While these findings provide further opportunities to improve early infant diagnosis services, many improvements for HIV-exposed infants have been made: PMTCT coverage is increasing; the availability of infant testing services is growing; and – of critical importance – children do respond extremely well to antiretroviral therapy if tested early enough and so treated early, said Dr Barnhart.

He acknowledged the many challenges that are severely limiting the impact of EID: for example, late age at testing; centralisation of services; and slowly rising service coverage. However, with these findings, he added, ministries of health have already begun to plan, pilot and address the gaps to improve the survival of HIV exposed infants. 

Dr Francois Venter, in an earlier satellite session on early infant diagnosis, explained that where he works, in a busy urban setting in Johannesburg, “Over the past few years the numbers of infants getting tested has increased fivefold, yet the numbers on treatment hasn’t budged one iota.” He cautioned, “If the system is not there to support the area, it doesn’t matter how good the test is.” He suggested that the outcome, that is the numbers of children on treatment [and remaining in care] is a useful barometer for how well a public health system serves the most vulnerable and those most in need.

Under current circumstances, with relatively low utilisation of infant HIV diagnosis, adoption of the new WHO guidelines on immediate treatment of all children under two with HIV infection will not significantly increase the numbers of children with HIV found to be eligible for treatment, according to another poster presentation of research undertaken in Uganda using a real-life cohort followed since 2003.

The researchers found that only half of all children eligible, no matter the criteria used (CD4 cell count, disease stage or age), would be put on treatment. As with the four-country analysis, the crucial component, according to Martina Pennazzato and colleagues, is improving timely access to early infant diagnosis.

The researchers applied WHO guidelines of 2006, 2008 and 2010 separately to a cohort of 985 children with a median age of five years, ten months, followed since 2003.

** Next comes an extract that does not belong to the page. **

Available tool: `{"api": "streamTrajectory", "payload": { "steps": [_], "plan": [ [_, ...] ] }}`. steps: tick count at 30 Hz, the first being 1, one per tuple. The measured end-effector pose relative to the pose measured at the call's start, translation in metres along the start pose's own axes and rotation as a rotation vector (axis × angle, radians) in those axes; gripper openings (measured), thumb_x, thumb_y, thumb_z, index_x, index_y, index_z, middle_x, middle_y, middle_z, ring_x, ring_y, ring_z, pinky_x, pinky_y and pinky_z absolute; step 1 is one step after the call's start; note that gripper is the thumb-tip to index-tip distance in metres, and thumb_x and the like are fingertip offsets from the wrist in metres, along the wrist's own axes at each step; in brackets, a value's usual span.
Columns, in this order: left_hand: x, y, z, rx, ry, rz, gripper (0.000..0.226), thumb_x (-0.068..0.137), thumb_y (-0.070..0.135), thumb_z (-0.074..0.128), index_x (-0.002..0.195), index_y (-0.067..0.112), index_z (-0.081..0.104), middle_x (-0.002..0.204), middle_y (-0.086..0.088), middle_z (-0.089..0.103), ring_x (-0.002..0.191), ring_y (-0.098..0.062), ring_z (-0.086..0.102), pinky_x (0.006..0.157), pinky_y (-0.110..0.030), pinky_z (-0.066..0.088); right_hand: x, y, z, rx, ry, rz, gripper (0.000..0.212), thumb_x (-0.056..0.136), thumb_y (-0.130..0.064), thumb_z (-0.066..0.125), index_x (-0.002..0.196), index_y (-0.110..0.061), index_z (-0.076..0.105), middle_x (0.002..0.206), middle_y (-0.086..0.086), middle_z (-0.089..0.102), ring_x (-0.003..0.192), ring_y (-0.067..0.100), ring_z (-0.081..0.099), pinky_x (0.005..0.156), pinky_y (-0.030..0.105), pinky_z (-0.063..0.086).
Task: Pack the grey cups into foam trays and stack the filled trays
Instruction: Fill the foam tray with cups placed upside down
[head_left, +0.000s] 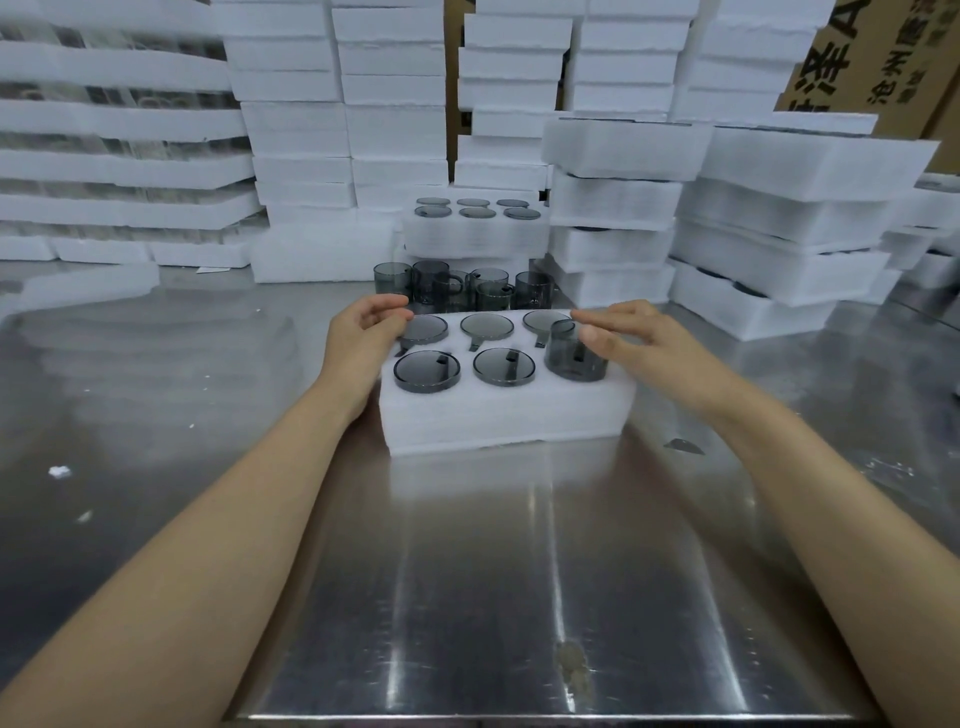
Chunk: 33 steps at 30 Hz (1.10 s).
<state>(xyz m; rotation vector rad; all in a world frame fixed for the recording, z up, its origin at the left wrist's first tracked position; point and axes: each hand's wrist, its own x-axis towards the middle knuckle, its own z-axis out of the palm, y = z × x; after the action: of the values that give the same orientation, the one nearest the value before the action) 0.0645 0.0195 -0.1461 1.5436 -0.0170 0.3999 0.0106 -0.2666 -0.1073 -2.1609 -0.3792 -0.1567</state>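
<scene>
A white foam tray (509, 415) lies on the steel table in front of me. Five grey cups sit sunk in its holes, such as the front-left cup (427, 370). The front-right grey cup (574, 358) stands partly out of its hole. My right hand (649, 338) is over that cup, thumb against its side and fingers stretched out. My left hand (363, 332) rests at the tray's far left corner with fingers loosely curled and holds nothing. Several loose grey cups (467, 286) stand just behind the tray.
Another filled tray (475, 234) sits on a short stack behind the loose cups. Tall stacks of foam trays (613, 197) wall in the back and both sides. Cardboard boxes (872, 57) stand at the back right. The steel table (519, 597) stretches toward me.
</scene>
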Motion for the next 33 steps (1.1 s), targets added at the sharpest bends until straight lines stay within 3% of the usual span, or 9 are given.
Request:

The proportion of those eligible for antiretroviral treatment was identified, as well as the probability of starting antiretroviral treatment over time.

In accordance with the guidelines of 2006, 2008 and 2010, 40%, 57% and 66% of all children, respectively, would have been eligible for treatment at enrolment. The probability of not being on treatment two years later following these criteria would have been 24%, 16% and 12%. 

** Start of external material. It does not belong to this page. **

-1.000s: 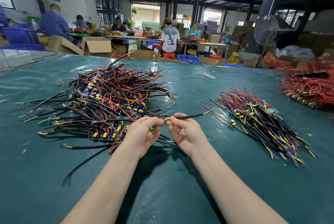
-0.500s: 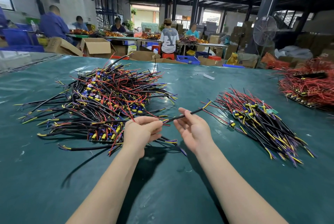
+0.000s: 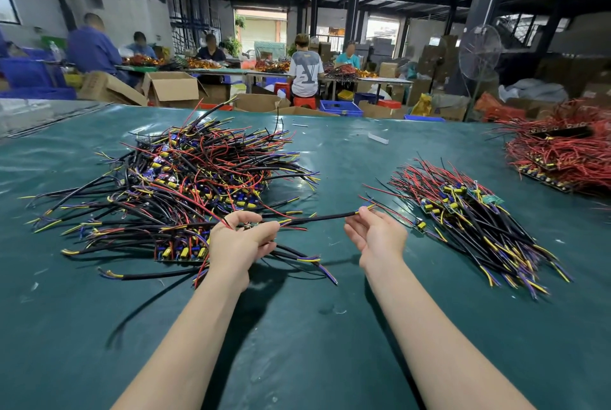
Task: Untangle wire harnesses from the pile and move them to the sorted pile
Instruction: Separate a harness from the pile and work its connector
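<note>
Harness [image 3: 317,218], one, between left hand [image 3: 241,242] and right hand [image 3: 377,234]; three wire piles [image 3: 185,185] [image 3: 469,218] [image 3: 562,158].

Deep teal-green all over the desk [image 3: 297,327], plain, with a pale sheen. Black sheath on the wire harness [image 3: 317,218], tipped in yellow and purple. Black, red, yellow and purple-blue mixed through the tangled pile [image 3: 185,185], with yellow and blue parts on its boards. Same four colours in the sorted pile [image 3: 469,218], plus one small green board [image 3: 492,200]. Almost solid red in the far-right heap [image 3: 562,158]. Plain brown on the cardboard boxes [image 3: 172,87]; blue on the crate [image 3: 340,108]; red on the stool [image 3: 304,101].
</note>
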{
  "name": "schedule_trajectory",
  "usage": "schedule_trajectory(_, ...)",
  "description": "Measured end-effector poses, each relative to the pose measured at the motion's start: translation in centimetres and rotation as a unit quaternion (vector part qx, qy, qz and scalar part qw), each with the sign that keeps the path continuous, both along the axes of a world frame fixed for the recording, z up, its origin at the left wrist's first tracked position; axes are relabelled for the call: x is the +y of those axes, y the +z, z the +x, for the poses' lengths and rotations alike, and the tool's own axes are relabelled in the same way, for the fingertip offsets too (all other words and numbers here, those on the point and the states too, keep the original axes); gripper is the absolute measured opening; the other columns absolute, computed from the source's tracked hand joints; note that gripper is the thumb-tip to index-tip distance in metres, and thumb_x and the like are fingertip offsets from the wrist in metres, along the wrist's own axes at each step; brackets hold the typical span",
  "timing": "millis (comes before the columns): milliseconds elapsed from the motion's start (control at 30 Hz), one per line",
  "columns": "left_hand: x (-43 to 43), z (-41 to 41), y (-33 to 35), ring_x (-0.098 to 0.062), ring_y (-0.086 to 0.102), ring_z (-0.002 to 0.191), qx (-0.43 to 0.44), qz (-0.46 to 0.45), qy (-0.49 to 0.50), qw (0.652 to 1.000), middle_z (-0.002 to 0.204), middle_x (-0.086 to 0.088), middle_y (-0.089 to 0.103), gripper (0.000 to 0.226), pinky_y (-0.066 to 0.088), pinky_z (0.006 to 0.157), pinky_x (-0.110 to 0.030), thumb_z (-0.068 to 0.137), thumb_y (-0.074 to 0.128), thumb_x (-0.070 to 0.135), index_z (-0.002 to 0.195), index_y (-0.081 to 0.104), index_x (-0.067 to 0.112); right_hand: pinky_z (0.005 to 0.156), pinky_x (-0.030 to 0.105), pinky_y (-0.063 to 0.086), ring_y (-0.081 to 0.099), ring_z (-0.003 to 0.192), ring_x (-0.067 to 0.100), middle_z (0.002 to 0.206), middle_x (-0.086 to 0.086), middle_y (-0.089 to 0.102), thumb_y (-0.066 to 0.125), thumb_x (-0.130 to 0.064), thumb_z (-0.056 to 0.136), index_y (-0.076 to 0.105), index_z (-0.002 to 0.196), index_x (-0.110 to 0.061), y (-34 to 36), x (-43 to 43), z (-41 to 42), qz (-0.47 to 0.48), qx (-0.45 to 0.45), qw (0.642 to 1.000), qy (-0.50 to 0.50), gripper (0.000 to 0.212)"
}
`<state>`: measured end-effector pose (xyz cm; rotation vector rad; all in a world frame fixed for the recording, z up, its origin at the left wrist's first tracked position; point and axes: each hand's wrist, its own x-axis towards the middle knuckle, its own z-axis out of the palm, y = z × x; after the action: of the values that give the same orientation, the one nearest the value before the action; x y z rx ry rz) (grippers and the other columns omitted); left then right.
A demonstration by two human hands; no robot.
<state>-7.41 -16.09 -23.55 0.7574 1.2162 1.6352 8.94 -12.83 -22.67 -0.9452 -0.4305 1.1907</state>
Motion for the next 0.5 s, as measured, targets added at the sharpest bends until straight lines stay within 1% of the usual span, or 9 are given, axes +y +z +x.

No matter the criteria used (CD4 cell count, clinical stage or age) to identify eligibility, only half of all eligible children ever started antiretroviral treatment. After 2008, age was the least used criteria to identify eligibility (OR 10.5 95% CI: 3.8 to 3.11).

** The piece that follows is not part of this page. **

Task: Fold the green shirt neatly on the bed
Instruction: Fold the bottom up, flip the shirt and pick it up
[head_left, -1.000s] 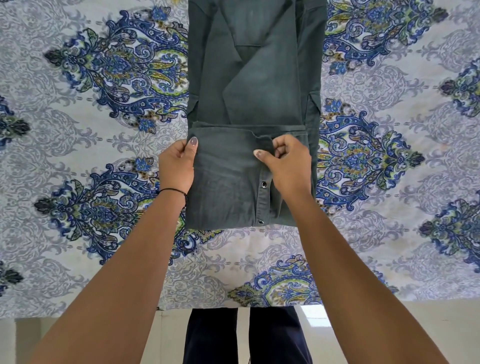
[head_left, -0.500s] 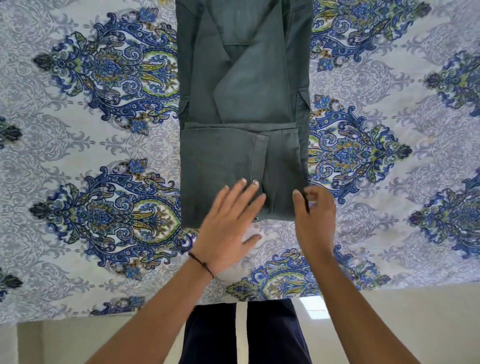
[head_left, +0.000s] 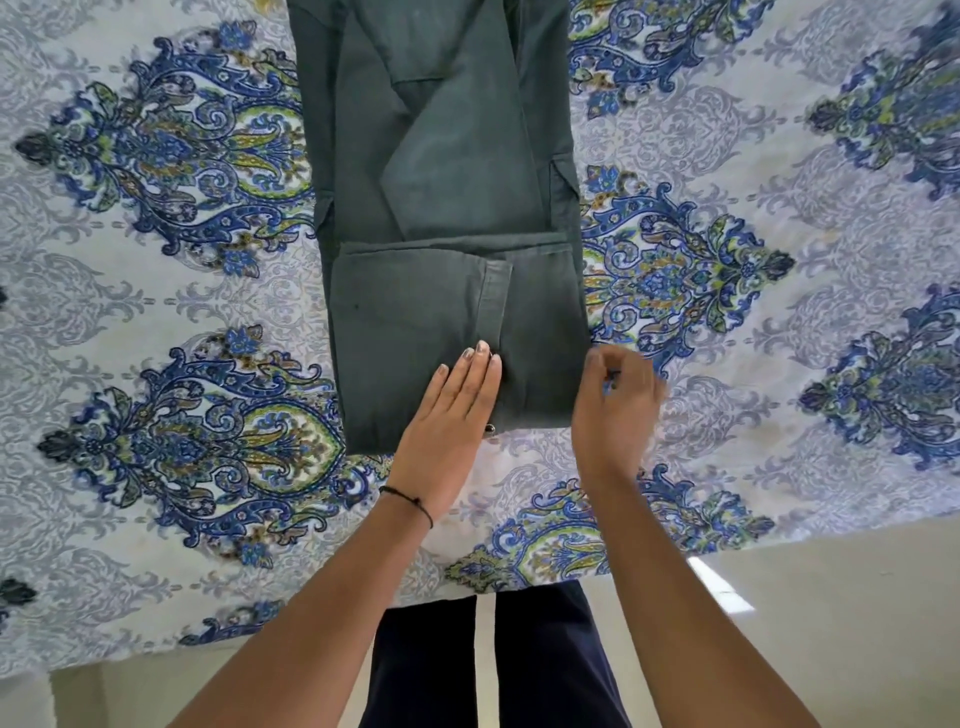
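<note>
Now my left hand (head_left: 447, 415) presses flat on the matte green shirt (head_left: 415, 322); right hand (head_left: 615, 405) blurred, grip unclear, paisley bedsheet (head_left: 208, 260) around.

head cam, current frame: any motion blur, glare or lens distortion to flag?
Head view: the right hand is motion-blurred at the near right corner of the green shirt, grip unreadable; the left hand lies sharp and flat on the shirt. Head view: light soft and even, one bright glare patch on the floor. Head view: wide-angle bowing curves the near edge of the bedsheet.
</note>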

Martina Pennazzato noted that, in this implementation stage of the guidelines:

  • paediatric programmes linked to prevention of mother-to-child transmission (PMTCT) programmes were more likely to enrol infants and young children.

  • the wide dissemination and implementation of the guidelines was critical; together with being able to counter the scepticism of some of those working in the field who, while knowing it is the right thing to do, often think twice about putting asymptomatic infants on treatment because of the challenges involved.

Future planning requires looking at how to improve current EID services as well as scaling-up to ensure infants and children are started on treatment early enough to make a difference in health outcomes.

Further information

Abstracts and a presentation for this session is available on the official conference website.

References

Tripathi S. et al. Increasing uptake of HIV early infant diagnosis (EID) services in four countries (Cambodia, Namibia, Senegal and Uganda). Eighteenth International AIDS Conference, Vienna, abstract TUPD205, 2010.

Penazzato M et al. The evolution of paediatric antiretroviral treatment guidelines: what’s the impact on the ground? Eighteenth International AIDS Conference, Vienna, abstract TUPDB204, 2010.